• [Try it]: Copy every line of the material exactly as it stands.

* * *

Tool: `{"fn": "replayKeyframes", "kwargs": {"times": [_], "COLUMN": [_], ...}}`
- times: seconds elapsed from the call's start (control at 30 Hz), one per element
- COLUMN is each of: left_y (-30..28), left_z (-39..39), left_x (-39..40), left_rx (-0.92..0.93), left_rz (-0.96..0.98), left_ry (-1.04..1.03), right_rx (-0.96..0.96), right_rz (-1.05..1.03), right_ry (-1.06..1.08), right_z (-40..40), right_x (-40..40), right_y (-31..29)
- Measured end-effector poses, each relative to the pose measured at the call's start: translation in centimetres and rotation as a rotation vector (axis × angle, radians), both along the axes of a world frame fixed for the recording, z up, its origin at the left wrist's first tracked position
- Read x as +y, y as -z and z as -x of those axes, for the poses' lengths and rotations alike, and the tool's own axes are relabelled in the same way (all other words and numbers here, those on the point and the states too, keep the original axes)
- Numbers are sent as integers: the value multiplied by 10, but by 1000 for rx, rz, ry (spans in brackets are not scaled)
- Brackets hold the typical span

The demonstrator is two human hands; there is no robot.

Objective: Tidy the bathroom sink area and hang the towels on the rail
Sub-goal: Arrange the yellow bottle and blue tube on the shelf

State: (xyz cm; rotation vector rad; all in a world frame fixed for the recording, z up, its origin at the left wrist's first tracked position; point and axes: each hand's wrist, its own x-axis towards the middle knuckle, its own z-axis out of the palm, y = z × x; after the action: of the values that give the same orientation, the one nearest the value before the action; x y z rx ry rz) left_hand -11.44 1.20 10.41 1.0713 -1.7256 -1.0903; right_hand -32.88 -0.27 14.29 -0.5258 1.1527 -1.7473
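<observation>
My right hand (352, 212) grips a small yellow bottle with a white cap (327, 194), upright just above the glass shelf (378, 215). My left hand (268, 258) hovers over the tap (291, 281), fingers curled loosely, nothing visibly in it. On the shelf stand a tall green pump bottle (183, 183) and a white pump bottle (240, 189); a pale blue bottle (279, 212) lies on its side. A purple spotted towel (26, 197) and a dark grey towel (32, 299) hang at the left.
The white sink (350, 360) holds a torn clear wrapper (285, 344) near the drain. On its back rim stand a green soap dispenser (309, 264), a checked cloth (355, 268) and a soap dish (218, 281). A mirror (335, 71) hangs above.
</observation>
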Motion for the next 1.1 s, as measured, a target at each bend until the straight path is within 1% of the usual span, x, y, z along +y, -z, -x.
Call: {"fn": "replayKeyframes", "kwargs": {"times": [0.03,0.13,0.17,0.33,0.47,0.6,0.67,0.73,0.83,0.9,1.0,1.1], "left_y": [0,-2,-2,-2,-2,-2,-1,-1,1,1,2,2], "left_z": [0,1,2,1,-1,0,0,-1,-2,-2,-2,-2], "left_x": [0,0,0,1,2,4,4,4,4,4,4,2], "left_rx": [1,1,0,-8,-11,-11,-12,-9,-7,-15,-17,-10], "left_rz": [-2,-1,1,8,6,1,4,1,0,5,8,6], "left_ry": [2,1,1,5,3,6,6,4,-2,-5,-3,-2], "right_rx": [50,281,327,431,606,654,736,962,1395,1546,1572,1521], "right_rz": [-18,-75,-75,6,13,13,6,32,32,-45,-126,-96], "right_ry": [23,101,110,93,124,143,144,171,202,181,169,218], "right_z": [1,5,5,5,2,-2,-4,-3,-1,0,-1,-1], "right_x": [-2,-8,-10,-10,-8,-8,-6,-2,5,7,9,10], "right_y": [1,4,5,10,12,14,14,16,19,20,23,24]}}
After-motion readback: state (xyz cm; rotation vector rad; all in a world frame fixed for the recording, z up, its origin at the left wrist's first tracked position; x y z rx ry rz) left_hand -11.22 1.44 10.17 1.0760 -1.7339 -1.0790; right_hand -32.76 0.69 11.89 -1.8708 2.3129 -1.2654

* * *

• [Written reply]:
Tool: `{"fn": "replayKeyframes", "kwargs": {"times": [_], "COLUMN": [_], ...}}`
- times: seconds elapsed from the call's start (control at 30 Hz), one per element
- COLUMN is each of: left_y (-30..28), left_z (-39..39), left_x (-39..40), left_rx (-0.92..0.93), left_rz (-0.96..0.98), left_ry (-1.04..1.03), right_rx (-0.96..0.96), right_rz (-1.05..1.03), right_ry (-1.06..1.08), right_z (-40..40), right_x (-40..40), right_y (-31..29)
- Measured end-effector poses, each relative to the pose measured at the call's start: translation in centimetres and rotation as a rotation vector (axis × angle, radians), both along the axes of a world frame fixed for the recording, z up, its origin at the left wrist's first tracked position
- Read x as +y, y as -z and z as -x of those axes, for the poses' lengths and rotations alike, and the tool's own axes are relabelled in the same way (all other words and numbers here, those on the point and the states too, keep the original axes)
- Numbers are sent as integers: the value multiplied by 10, but by 1000 for rx, rz, ry (spans in brackets are not scaled)
- Brackets hold the typical span

The demonstrator is two human hands; there is no robot.

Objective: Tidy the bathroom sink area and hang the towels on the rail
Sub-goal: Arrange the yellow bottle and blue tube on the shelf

State: (xyz cm; rotation vector rad; all in a world frame fixed for the recording, z up, its origin at the left wrist's first tracked position; point and axes: each hand's wrist, its own x-axis towards the middle knuckle, its own z-axis out of the palm, y = z × x; after the action: of the values that give the same orientation, the one nearest the value before the action; x y z rx ry rz) left_hand -11.44 1.20 10.41 1.0713 -1.7256 -1.0903; right_hand -32.88 -0.27 14.29 -0.5258 1.1527 -1.7473
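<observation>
My right hand (352, 212) grips a small yellow bottle with a white cap (327, 194), upright just above the glass shelf (378, 215). My left hand (268, 258) hovers over the tap (291, 281), fingers curled loosely, nothing visibly in it. On the shelf stand a tall green pump bottle (183, 183) and a white pump bottle (240, 189); a pale blue bottle (279, 212) lies on its side. A purple spotted towel (26, 197) and a dark grey towel (32, 299) hang at the left.
The white sink (350, 360) holds a torn clear wrapper (285, 344) near the drain. On its back rim stand a green soap dispenser (309, 264), a checked cloth (355, 268) and a soap dish (218, 281). A mirror (335, 71) hangs above.
</observation>
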Motion for the next 1.1 s, as measured, a target at each bend until the straight path is within 1% of the usual span, x, y, z along +y, -z, -x.
Call: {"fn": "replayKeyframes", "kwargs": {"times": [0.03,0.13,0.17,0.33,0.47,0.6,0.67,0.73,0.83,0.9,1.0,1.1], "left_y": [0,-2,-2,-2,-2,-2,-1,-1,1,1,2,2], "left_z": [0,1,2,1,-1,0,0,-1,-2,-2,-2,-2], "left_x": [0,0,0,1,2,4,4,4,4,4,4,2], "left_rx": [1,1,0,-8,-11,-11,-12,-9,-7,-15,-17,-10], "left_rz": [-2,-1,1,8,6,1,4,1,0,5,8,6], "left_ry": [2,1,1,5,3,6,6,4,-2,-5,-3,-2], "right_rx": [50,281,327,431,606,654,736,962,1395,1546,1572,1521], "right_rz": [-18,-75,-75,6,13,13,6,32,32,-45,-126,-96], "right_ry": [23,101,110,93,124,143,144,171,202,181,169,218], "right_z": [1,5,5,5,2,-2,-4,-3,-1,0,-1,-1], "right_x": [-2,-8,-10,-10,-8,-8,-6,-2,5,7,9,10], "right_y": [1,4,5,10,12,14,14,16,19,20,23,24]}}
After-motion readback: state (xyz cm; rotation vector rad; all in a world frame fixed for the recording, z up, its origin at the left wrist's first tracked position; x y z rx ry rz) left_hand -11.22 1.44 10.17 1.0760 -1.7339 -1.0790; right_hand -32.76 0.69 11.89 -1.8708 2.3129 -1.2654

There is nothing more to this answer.